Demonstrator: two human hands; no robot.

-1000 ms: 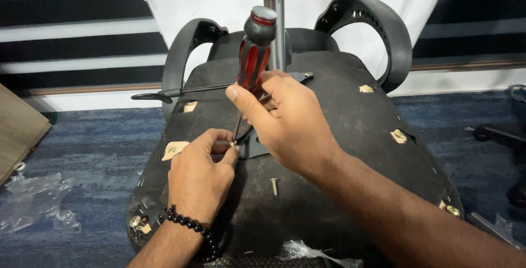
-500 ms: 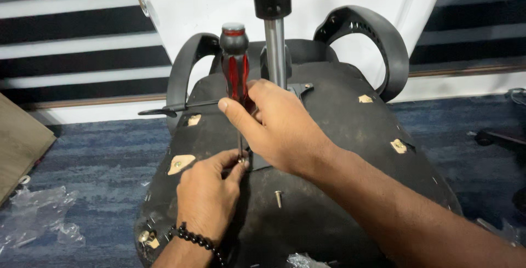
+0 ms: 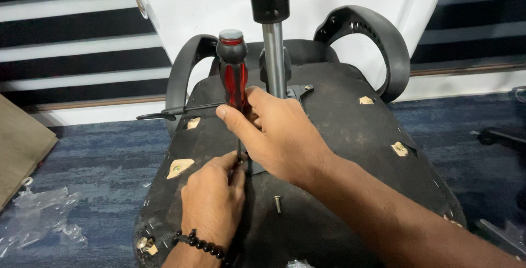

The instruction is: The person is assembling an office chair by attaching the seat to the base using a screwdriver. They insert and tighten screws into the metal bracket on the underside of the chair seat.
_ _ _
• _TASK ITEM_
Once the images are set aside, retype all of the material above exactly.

• _REPLY_
Demonstrator: two human hands; no robot.

-1000 ms: 
-500 ms: 
+0 ms: 

The instruction is: The person is assembling an office chair by attaching the seat to the base using a screwdriver. They insert and tighten screws into the metal bracket on the underside of the chair seat.

There is nothing more to the answer.